What would you say if your city told you that it was revoking your right to continue a long-standing business on your own property? That is exactly what happened to the White family. They had run a commercial campground on their land in Elk River since the 1970s. But the City tried taking away their right to continue that business.
The White family had to fight all the way to the Minnesota Supreme Court to secure their right to continue campground operations. On December 4, 2013, the Supreme Court handed the family a victory—holding that the City of Elk River lacked the power to “revoke” their property rights. The Court rebuffed Elk River’s attempt to unilaterally eliminate the White family’s business.
The case raised a question of fundamental importance in Minnesota—one that might impact any business or property owner in the state. At issue was the very right to continue operating an existing business without the threat of a zoning board imposing new and draconian permitting requirements. As such, the National Federation of Independent Business (NFIB), which represents small business interests across the country, and the Minnesota Vacation Rental Association (MVRA) joined in filing an amicus brief in the case, arguing that local zoning boards should not be able to eliminate private property rights.
So why did Elk River want to revoke the family’s right to run this business anyway? Well, the City claimed that some folks were living in the campground year-round. But even if that somehow constitutes a nuisance to the community, or if it were in violation of some regulation, the proper course would have been for the City to simply address the problem—not to take away the White family’s right to make an honest living.
Municipalities commonly issue citations and fines when a landowner violates established law. That is usually sufficient to resolve the situation. But that is not what Elk River did. Instead, the City decided to “revoke” a permit that it had issued to the White family years ago—way back in 1984.
To put this in context, the City adopted its first zoning code in 1980. At the time, the family was already running its campground on the land and they continued operations just the same after the code came into effect. Then—in 1983—the City decided to amend the zoning code to require a special permit to continue lawful business operations on the family’s property. Accordingly, the City then required the White family to apply for a permit to continue business operations.
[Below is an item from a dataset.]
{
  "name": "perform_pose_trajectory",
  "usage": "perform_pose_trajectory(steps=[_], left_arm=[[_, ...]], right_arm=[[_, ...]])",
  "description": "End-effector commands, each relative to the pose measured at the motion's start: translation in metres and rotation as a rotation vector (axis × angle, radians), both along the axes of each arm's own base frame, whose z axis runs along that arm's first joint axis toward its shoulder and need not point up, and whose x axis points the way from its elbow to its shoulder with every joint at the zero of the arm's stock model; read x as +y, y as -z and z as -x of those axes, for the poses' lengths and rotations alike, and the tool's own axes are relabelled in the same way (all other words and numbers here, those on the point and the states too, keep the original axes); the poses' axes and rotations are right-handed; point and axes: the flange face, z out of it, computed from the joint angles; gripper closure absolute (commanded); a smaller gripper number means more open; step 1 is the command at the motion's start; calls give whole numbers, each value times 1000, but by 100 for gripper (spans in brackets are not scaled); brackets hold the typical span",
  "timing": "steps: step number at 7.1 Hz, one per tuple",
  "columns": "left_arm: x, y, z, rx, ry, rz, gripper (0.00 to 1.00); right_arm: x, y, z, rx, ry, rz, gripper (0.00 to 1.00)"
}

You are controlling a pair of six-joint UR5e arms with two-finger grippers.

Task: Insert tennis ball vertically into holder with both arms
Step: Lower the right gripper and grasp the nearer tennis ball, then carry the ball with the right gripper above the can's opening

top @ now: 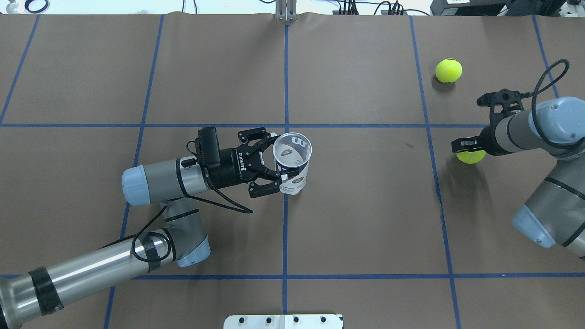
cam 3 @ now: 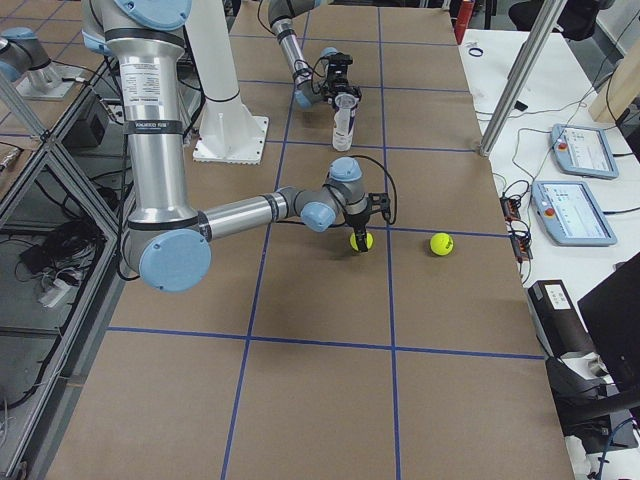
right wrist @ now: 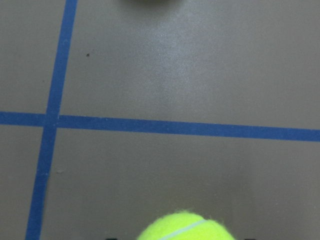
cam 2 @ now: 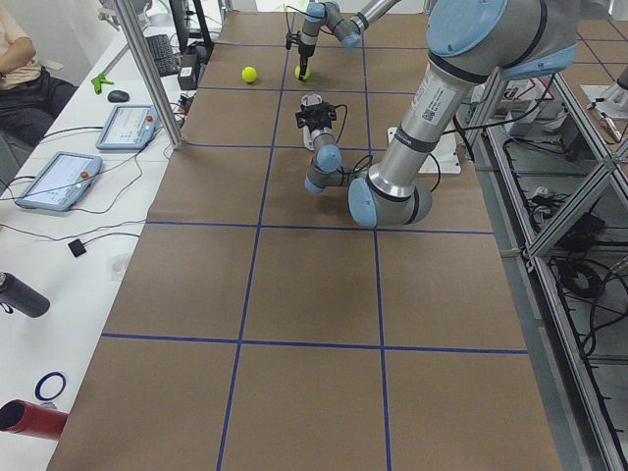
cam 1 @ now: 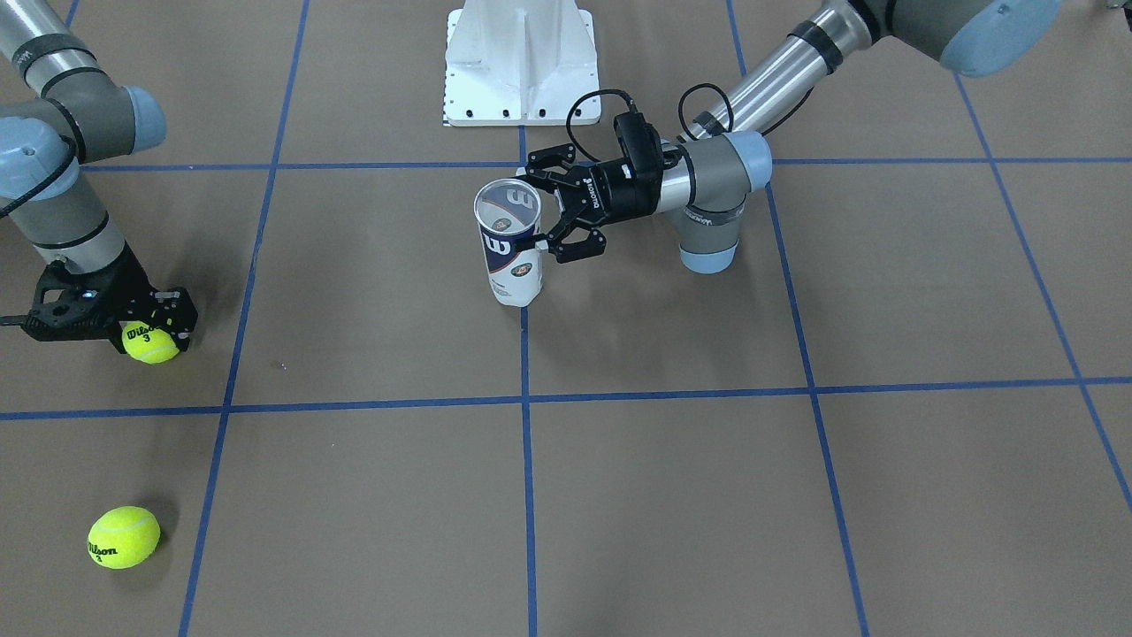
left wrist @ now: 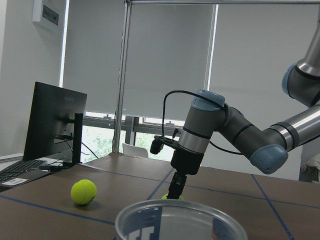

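Seen from across the table [cam 1: 707, 495], the holder [cam 1: 508, 243] stands upright, mouth up. The left gripper [cam 1: 531, 210] reaches in level from its side, jaws spread wide round the can and seemingly pressed on its walls. This looks like a steadying hold for a drop from above. Well apart from the holder, the right gripper [cam 1: 150, 334] points down over a ball [cam 1: 151, 343], its jaws at the ball's sides and apparently pinching it at table level. A spare ball [cam 1: 124, 537] lies even farther from the holder.

Overhead, nothing covers the holder's mouth. The two end views show the holder vertical and the ball low under the right gripper. The left wrist camera looks over the holder's mouth toward the right arm [left wrist: 215, 125]. The right wrist camera shows only the ball's top and the table. Insertion, it seems, is not yet begun.
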Motion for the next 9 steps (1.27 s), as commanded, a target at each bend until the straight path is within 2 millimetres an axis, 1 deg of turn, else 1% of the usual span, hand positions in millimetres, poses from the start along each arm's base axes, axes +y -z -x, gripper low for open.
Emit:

Now, of course, government can impose many legitimate conditions on the issuance of a new building permit. Likewise a municipality could legitimately impose conditions on a license for a new business enterprise. But why should a long-standing business, which has been operating in compliance with preexisting zoning restrictions, have to obtain a special permit to continue lawfully operating?
As NFIB and MVRA argued to the Supreme Court, the Constitution protects a business owners’ right to continue lawfully established operations without need of new permits. The only time the government may legitimately require an existing business to seek a permit would be if the business seeks to build something new, or to use the property in a more intensive manner. But if a business simply wants to enjoy the right to continue with business as usual, there is no legitimate reason to require them to continually ask the government for permission
Had the Minnesota Supreme Court allowed Elk River to revoke the White family’s right to continue operating their campground, it would have opened the door for municipalities throughout the state to force long-standing businesses to apply for new permits. This would be highly problematic for the small business community, and other property owners, because these permits would likely impose new—and potentially costly—regulatory burdens. It would have allowed the government to hold a threat over the head of every business and property owner—a threat that, on a whim, it could require a new permit with more stringent conditions. And of course, there would always be the threat that government might simply revoke your right to run your business altogether.
For these reasons, NFIB and MVRA applaud the Minnesota Supreme Court for making clear that local governments are powerless to take away grandfathered property rights. This constitutes an important victory for property rights in Minnesota, and a win for the small business community. With this precedent, landowners may rest assured that they will be allowed to continue with lawfully established land uses—notwithstanding our perpetually evolving regulatory climate.